In 2013, Hiresha Verma, a native of Dehradun, watched the horrors of the Kedarnath flash floods unfold on her television screen. The disaster, which was the result of a cloud burst, had left hundreds dead and thousands missing.
Hiresha, who was in Delhi at the time pursuing an IT career, was so moved by what she was seeing that like many others, she rushed to the affected areas in Uttarakhand with an NGO to provide aid and relief to the victims of the natural disaster.
“During my interactions with the women of the area, I realised that many of their husbands were now missing, never to return. These women were in a state of despair and had lost all their means of livelihood, support and hope,” she recalls in conversation with The Better India.
Hiresha, who is a graduate in chemistry and botany with a post-graduate in business management, decided to use her skills and knowledge for the betterment of these women. She began researching solutions to help these women come out of this unprecedented crisis.
“Mushroom farming was among the many ideas I thought about. Uttarakhand’s weather is suitable for growing the crop. Moreover, I had to find a concrete and viable solution for women that could sustain over a long period of time,” she says.
So Hiresh invested Rs 2,000 to begin experimenting with growing mushrooms at her home in Dehradun. “After a few successful trials, I underwent training at the Directorate of Mushroom Research in Himachal Pradesh. The same year, I established Hanzen International, a mushroom farming venture on 1.5 acres of land by setting up ten huts with 500 bags in each of them,” she adds.
In 2013, Hiresha quit her job for good and moved to Dehradun to start mushroom farming. Since then, she has helped over 2,000 women in the region gain sustainable livelihood and increase their income by around 30%, she says.
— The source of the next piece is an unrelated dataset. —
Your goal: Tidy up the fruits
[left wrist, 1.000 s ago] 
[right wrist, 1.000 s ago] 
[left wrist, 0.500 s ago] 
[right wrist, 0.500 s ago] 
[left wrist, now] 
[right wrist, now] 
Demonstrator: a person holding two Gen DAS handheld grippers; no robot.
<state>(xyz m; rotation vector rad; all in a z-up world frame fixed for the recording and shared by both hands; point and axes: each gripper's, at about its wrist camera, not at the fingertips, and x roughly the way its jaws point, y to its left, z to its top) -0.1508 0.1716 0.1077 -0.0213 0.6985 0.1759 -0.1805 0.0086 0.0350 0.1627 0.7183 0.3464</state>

Growing 1,000 kilos of mushrooms a day
As her company gained stable ground, many women approached her to seek knowledge and skills to pursue mushroom farming. “I provided training, spawns, and other material free of cost to them,” she says, adding that all the profits from the business went as investments in helping the women.
She adds that the practise continued for a year or more. Her success earned her the Uttarakhand State Award for mushroom farming in 2015.
Hiresha notes an initial challenge was that the compost for mushroom growing fell short. “The state government provided compost under subsidies only for three months a year. But the women wished to grow mushrooms throughout the year to ensure steady income. Hence, we established our compost processing unit on the land to provide the same,” she says adding, that it took eight unsuccessful attempts before the startup could devise the perfect compost mix.
Hiresha adds that as more women joined, she realised the need for a scientific approach towards increasing yield, reducing losses and optimising production.
“In 2015, we procured a loan of Rs 80 lakh to set up air-conditioned units that enabled the farm setups to maintain optimum weather conditions. We also set up a laboratory to develop spawns on-site and improve the production rate. It allowed the production to increase to 100 kilos a day,” she explains.
Hiresha says that in 2016, the yield increased to 500 kilos a day. “At present, the farm harvests 1,000 kilos of mushrooms a day. This includes varieties like oyster, milky, and portobello, as well as medicinal mushrooms like shiitake, ganoderma, cremini and enoki varieties,” she says.
In 2019, she also founded Han Agrocare, a retail brand to sell the produce in different parts of India. “Women farmers cultivate the mushrooms and sell them by themselves in the market or approach us to help with the market linkages. In recent years, they have started growing medicinal mushrooms and selling them to us. We market them on retail and commercial platforms,” she says.
Beena Keerti, a farmer from the Terai district of Uttarakhand, says, “I started mushroom farming on a small patch of land last year. It has ensured a stable source of income and a safety net in case I incur heavy damage from other crops on the farm.”
Beena adds that the additional income has helped her provide better education for her children and earn respect and status in the community. “Like me, there are other women who have realised the importance of education and have started sending their daughters to school as well,” she adds.
Nothing is impossible
In addition to growing mushrooms and helping farmers, the startup has also entered food processing over recent years.
“In the past couple of years, we have conceived value-added products such as pickles, nuggets, soup, protein powder, tea, coffee and sauces which are sold in Punjab, Haryana, Delhi and regional parts like Poudhi, Gharwal and others,” she says.
The overall business earns sales of Rs 1.5 crore a year, Hiresha says.
She also works with NGOs to help farmers earn additional income through mushrooms. “Moreover, we have identified 5,000 tribal women who have no land or a sustained source of livelihood. Plans are underway to train them in growing medicinal mushroom varieties and provide them financial independence,” she adds.
Of her success, Hiresha says, “Women farmers are independent and have been able to live with dignity and self-respect in the community and villages. Watching them grow in various aspects of life, especially when earlier, they had never even stepped out of their homes, gives me a feeling of fulfilment,” she adds.
Hiresha notes that one can achieve anything if they put their heart into it. “When I started the initiative, friends and family laughed at me and were sure that I could never succeed. They mocked me, saying that I would have to dirty my hands in cow dung. But today, I have earned success for myself and thousands of women, which makes me proud,” she says.